I am sensitive to the fact that this rule is different from state to state as it is from nation to nation. 
I am also sensitive to the fact that we all, as we should, have the utmost respect for the degrees and the signs, symbols & etc that come with each degree.  

Bases on these two admissions, and the fact that this is an international forum as such, I will use the tools in accordance with the EA degree as sign of my fraternal respect to each and every one of my Brothers and the Craft.


----------



## Bro. Stewart P.M. (Nov 26, 2013)

So Mote It Be.


----------



## Brother_Steve (Nov 26, 2013)

D4rr3n said:


> Thank you Brother Stewart.
> I had that very discussion last night with my local Brothers and it was made clear to me that in my jurisdiction, under the constitution of the UGL, I am free to wear the S&C as an Entered Apprentice.
> 
> I am sensitive to the fact that this rule is different from state to state as it is from nation to nation.
> ...


Do you pay dues as an EA in your jurisdiction and have voting rights as well?


----------



## Bro Darren (Nov 26, 2013)

Brother Steve,
I had to pay my Initiation Fee, UGL Dues & Lodge Dues before entering the Lodge Room on the night of my initiation. Even as an EA I am due to pay the next lot of dues in just over 1 month from now.

As far as voting, I believe that the answer is yes, but in saying that, I have been told so many things regarding the Lodge and Meetings and all the inbetweens and its a lot to take in at the beginning, so I could be wrong regarding the vote but im 99% sure that I do have voting rights. I am working through the constitutions for my UGL now but I'm only 1/10 of the way in.  Once i do get clarification i'll be happy to share it with you.


----------



## Browncoat (Nov 26, 2013)

So in matters of jurisdictional differences, the prevailing rule of law on these forums is the Texas interpretation?


----------



## Bro Darren (Nov 26, 2013)

Browncoat said:


> So in matters of jurisdictional differences, the prevailing rule of law on these forums is the Texas interpretation?

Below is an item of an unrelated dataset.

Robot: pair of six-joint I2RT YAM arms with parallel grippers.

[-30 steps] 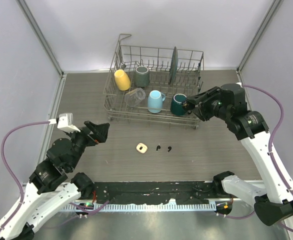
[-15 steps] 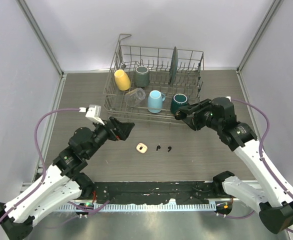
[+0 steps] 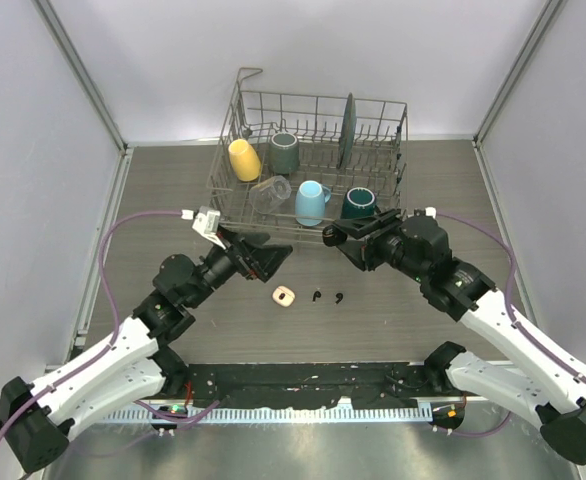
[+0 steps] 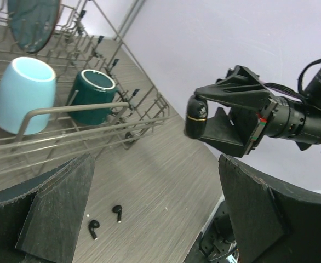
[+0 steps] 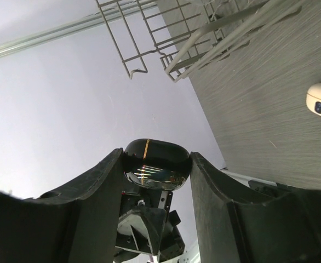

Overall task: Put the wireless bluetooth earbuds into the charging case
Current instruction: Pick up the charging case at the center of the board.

That's for the Administrators and Moderators to decide - My personal decision is based on the respect that I have for all of my Brothers.


----------



## Brother JC (Nov 27, 2013)

Browncoat said:


> So in matters of jurisdictional differences, the prevailing rule of law on these forums is the Texas interpretation?


This website was originally Masons of Texas, it's owned by a Texas Mason, and the majority of the staff are Texas Masons. So, yes, it is biased towards a Texas jurisdictional flavour, with a number of "where I'm from" inputs.


----------



## Bro Darren (Nov 27, 2013)

trysquare said:


> This website was originally Masons of Texas, it's owned by a Texas Mason, and the majority of the staff are Texas Masons. So, yes, it is biased towards a Texas jurisdictional flavour, with a number of "where I'm from" inputs.


So mote it be.

I'm just happy to have such a welcoming place to come, share & ask questions from Brothers with more experience than I.


----------



## Bro. Stewart P.M. (Nov 27, 2013)

Browncoat said:


> So in matters of jurisdictional differences, the prevailing rule of law on these forums is the Texas interpretation?

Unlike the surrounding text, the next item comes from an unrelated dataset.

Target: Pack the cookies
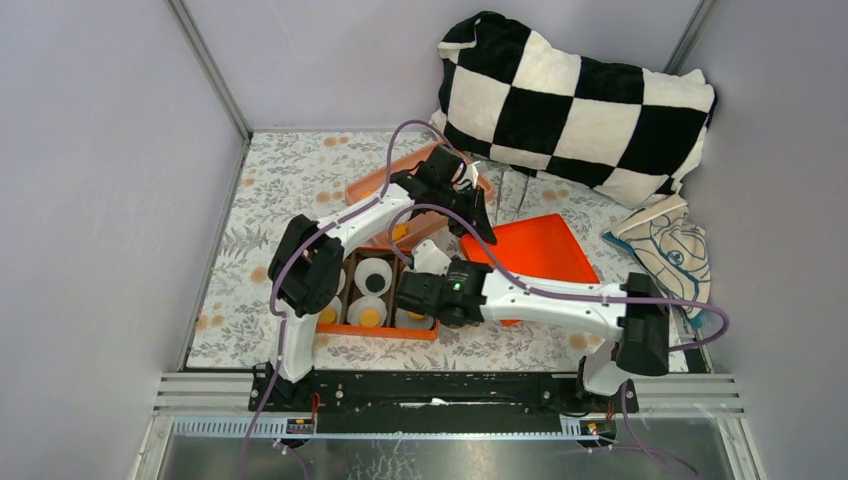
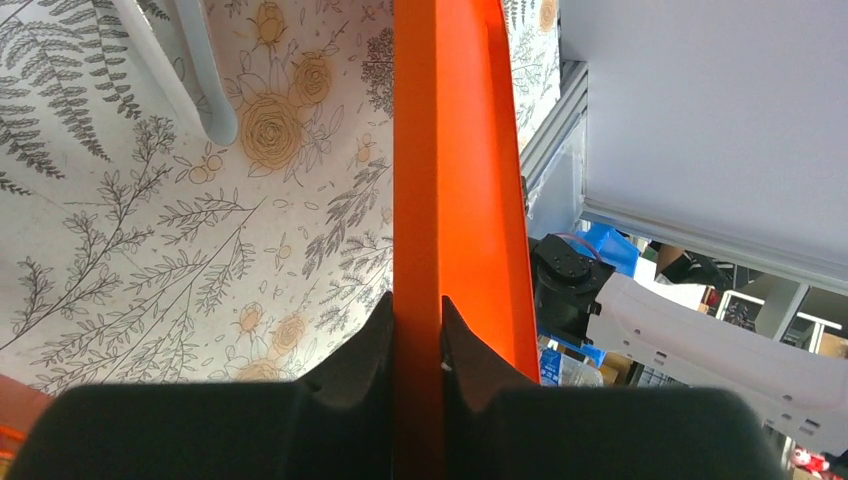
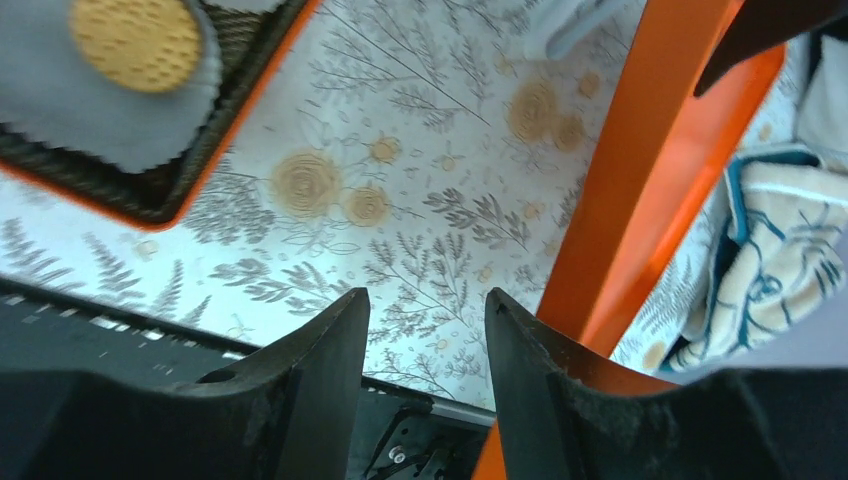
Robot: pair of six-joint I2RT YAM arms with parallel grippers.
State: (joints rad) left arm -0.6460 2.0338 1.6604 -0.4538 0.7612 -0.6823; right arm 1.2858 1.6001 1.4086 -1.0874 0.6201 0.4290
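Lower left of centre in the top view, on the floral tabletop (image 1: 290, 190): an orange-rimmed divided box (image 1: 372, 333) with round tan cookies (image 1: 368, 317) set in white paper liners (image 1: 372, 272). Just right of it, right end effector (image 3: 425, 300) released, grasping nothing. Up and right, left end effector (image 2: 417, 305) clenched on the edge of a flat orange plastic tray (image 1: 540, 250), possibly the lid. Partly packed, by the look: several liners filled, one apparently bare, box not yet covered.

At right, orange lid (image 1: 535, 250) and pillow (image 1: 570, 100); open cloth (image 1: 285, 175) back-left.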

Since the majority of the staff members are Members of the Grand Lodge of Texas, yes by default. However we are all aware of outside legislative differences, and will enforce either or both as needed.

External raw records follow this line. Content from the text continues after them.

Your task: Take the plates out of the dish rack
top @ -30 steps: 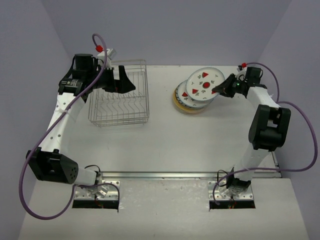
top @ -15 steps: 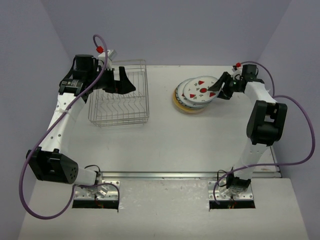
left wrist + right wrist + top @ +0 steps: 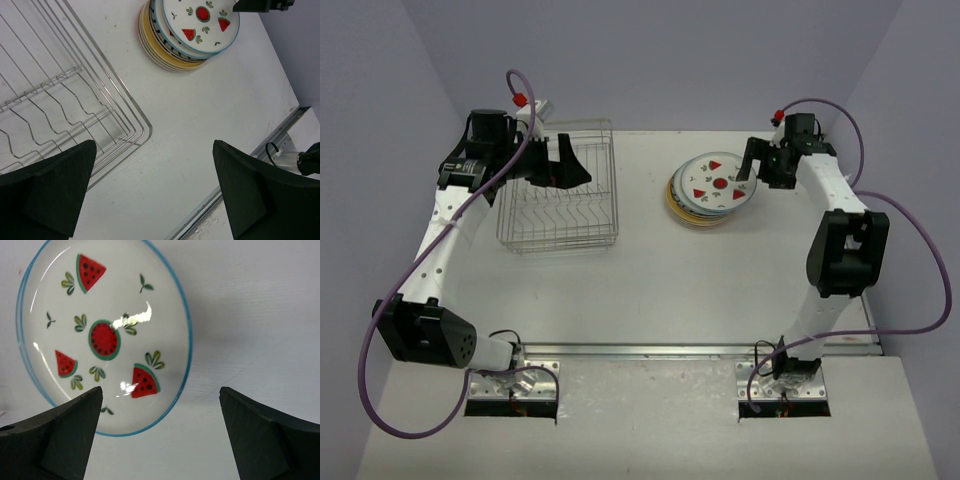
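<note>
Final release, by the look: red-wedge plate (image 3: 102,335) flat atop the stacked plates (image 3: 685,213) on the tabletop (image 3: 660,280), dish rack (image 3: 560,215) showing none, left jaws and right jaws wide open, empty; next, backing the right arm clear.

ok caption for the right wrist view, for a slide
Open right gripper hovers over the blue-rimmed watermelon plate

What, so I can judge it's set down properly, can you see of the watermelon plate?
The watermelon plate is round, glossy white with a blue rim, painted with red watermelon wedges, one round slice and green sprigs. It lies flat, face up, atop the stack of other plates, offset rightward. The open right gripper hangs by its edge, gripping nothing.
</note>
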You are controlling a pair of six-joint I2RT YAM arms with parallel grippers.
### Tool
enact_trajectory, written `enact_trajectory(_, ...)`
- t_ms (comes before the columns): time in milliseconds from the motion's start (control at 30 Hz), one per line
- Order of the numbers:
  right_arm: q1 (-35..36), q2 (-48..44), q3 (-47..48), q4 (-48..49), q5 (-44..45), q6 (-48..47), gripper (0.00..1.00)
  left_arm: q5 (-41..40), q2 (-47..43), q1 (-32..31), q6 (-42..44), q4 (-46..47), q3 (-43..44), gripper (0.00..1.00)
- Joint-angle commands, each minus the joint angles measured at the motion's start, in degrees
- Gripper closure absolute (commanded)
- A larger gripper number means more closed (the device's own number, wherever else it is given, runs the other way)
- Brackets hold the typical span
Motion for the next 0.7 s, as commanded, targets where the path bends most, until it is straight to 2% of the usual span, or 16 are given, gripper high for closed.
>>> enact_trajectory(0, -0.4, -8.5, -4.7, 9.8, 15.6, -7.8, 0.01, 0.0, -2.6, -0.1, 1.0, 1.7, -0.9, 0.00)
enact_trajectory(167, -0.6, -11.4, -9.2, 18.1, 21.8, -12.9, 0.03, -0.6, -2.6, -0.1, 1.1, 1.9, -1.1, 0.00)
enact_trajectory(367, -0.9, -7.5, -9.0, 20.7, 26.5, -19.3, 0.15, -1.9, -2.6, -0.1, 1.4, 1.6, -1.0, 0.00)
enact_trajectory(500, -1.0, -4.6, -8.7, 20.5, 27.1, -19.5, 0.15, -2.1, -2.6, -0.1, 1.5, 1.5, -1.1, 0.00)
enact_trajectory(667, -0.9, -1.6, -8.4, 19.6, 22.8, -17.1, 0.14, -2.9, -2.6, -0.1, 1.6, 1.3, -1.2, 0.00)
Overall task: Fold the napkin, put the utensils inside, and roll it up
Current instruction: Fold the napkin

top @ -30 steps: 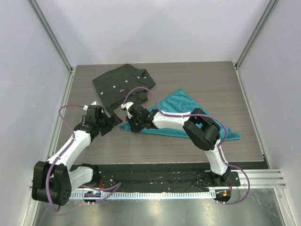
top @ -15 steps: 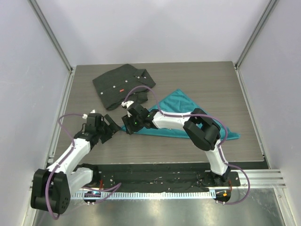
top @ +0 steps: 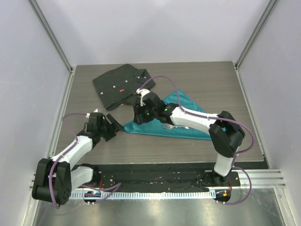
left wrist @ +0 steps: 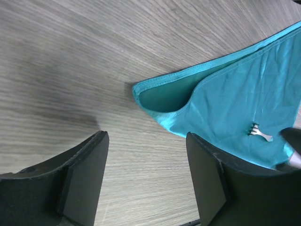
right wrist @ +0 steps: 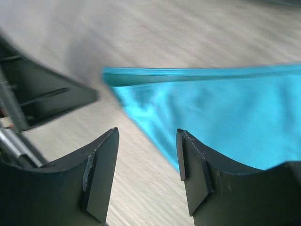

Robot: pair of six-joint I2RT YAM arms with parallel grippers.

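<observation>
The napkin (top: 151, 128) is folded into a triangle, with the fork (top: 168, 127) laid on it. The left gripper (left wrist: 146, 142) and right gripper (right wrist: 146, 136) are both held spread and empty near its left corner.

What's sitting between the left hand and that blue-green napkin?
Nothing. Only bare table lies between the open left hand and the napkin. The left wrist view shows it best.

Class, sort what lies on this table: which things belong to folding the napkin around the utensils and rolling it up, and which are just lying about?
Belongs to the job:
teal napkin
silver fork, lying on the napkin

Just lying about:
black shirt, at the far side
</observation>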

For example, when I am asked to respond to a "Reported Post" by another member, I first weigh my TX background along with the complainants reasoning before enforcing or acting. Often times the Staff as a whole "body" convenes to make a conscious decision based on our "combined" knowledge.

I sincerely hope Bro. "Browncoat", that this response satisfies your question. If not, please feel free to ask any staff member via Private Messenger... We'll be happy to assist you.


----------



## Browncoat (Nov 27, 2013)

Every forum has it's own climate, largely dictated by those who moderate it. I have been a moderator on a number of forums myself over the years, and am well aware of the difficulties faced, both in the public forums and behind closed doors. I'm well aware of the duties and responsibilities of the moderator staff, and what a thankless undertaking it can be...especially when a newbie comes along an openly questions the status quo. 



Blake Bowden said:


> *Masonic Related Rules, Regulations, and Notifications:*
> 
> 
> This website is not sponsored by, endorsed, or related in any way to any Grand Lodge, constituent lodge, or appendant body.
> ...



As a general rule, "what is" and "what isn't" is largely left up to individual moderator interpretation on any forum. Given the nature of Freemasonry and jurisdictional differences, I personally believe that more disclosure is needed in this rule. If this used to be a mostly Texan forum, currently moderated by Texans, then it should be noted that in matters of jurisdictional differences, Texan interpretation is defacto. In particular:



> While as stated above that we are not related to any official Masonic body, using their rules and regulations as guide as to what would be acceptable on these forums would be prudent.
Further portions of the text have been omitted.